What Is Pelvic Pain?

Pelvic pain comes in many forms. The pelvis is a bowl-shaped structure that holds a number of organs, including your reproductive, digestive, and waste-eliminating organs. At the bottom of the bowl, between the sit bones, lie three layers of pelvic floor muscles, which are responsible for holding or releasing contents (like urine) and your sexual function. You could experience pelvic pain anywhere in the area, between the belly button and the groin, depending on which structures are involved.

You may experience acute, stabbing, or severe pain due to an injury or medical issue, predictable monthly pain with your menstrual cycle, or dull aches associated with a muscular imbalance.
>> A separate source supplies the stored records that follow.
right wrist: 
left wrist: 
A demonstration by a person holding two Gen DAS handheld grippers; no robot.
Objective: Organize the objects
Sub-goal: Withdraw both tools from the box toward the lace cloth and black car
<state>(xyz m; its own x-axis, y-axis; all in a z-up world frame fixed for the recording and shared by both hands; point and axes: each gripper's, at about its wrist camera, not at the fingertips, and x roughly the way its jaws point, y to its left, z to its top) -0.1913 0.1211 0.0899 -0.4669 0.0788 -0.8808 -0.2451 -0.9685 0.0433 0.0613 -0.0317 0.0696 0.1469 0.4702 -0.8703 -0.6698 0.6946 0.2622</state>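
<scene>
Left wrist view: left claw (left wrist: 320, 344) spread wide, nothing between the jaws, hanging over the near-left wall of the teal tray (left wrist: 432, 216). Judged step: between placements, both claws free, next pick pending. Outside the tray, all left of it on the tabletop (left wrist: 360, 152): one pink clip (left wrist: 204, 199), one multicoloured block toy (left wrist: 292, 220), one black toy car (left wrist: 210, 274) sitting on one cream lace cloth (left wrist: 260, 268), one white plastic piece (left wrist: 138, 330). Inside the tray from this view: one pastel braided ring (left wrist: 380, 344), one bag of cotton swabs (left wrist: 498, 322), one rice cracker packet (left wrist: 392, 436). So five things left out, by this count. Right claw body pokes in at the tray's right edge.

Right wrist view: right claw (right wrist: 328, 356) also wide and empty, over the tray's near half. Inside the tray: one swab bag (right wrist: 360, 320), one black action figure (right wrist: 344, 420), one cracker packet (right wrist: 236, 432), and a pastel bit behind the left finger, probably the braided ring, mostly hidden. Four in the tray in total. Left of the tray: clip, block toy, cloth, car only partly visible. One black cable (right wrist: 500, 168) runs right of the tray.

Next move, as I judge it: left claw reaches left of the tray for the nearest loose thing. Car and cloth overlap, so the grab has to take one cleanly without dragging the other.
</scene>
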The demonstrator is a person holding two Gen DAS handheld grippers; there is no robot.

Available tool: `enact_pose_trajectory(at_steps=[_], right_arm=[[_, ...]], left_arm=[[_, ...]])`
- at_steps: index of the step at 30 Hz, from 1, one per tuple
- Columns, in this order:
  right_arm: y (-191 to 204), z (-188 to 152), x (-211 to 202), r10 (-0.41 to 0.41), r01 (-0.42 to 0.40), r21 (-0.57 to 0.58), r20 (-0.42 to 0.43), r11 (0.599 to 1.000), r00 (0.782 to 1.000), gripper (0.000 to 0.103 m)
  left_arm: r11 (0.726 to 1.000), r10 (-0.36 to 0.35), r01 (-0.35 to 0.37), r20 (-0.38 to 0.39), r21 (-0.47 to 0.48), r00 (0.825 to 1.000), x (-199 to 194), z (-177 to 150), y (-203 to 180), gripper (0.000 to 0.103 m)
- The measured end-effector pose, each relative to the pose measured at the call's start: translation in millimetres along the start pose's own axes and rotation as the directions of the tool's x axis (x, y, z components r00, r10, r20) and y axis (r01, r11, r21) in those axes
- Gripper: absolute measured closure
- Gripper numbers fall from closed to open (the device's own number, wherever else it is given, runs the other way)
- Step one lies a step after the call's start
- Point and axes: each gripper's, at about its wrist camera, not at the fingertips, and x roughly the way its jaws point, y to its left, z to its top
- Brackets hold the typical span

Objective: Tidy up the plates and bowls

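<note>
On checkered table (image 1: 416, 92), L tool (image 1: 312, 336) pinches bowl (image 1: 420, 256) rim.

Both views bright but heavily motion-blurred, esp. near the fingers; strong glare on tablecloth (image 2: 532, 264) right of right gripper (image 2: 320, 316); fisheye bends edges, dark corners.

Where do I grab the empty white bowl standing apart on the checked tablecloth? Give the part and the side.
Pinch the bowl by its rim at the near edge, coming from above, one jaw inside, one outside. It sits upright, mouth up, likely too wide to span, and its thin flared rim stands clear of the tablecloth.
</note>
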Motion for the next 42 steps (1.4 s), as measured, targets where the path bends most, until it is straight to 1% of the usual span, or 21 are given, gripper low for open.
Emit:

"Pelvic pain can also radiate. Pain that may originate from the pelvic floor muscles can travel up to the belly button or into the lower back. That's one reason it's missed - people think they just have lower back pain," says Lori Walter, PT, DPT, a physical therapist at Hinge Health. 

Causes of Pelvic Pain at Night

Pelvic pain has many possible causes, including infection, inflammation, or traumatic injury. Here are some of the most common reasons you may experience pelvic pain at night:

Pelvic floor muscle pain. One underappreciated cause of pelvic pain is imbalance with the pelvic floor muscles. They can become too tight (hypertonic pain), especially if you clench your pelvic floor muscles when stressed. The result: a dull ache that comes and goes after certain activities or positions. Hypertonic pain is particularly noticeable at night, says Dr. Walter. "It's a bit like people who clench their jaw and don't notice until they get a headache. You may be squeezing your pelvic floor muscles all day because you're super stressed, and you're not even aware of it until you go to bed. Then you finally relax and notice that there's pelvic pain."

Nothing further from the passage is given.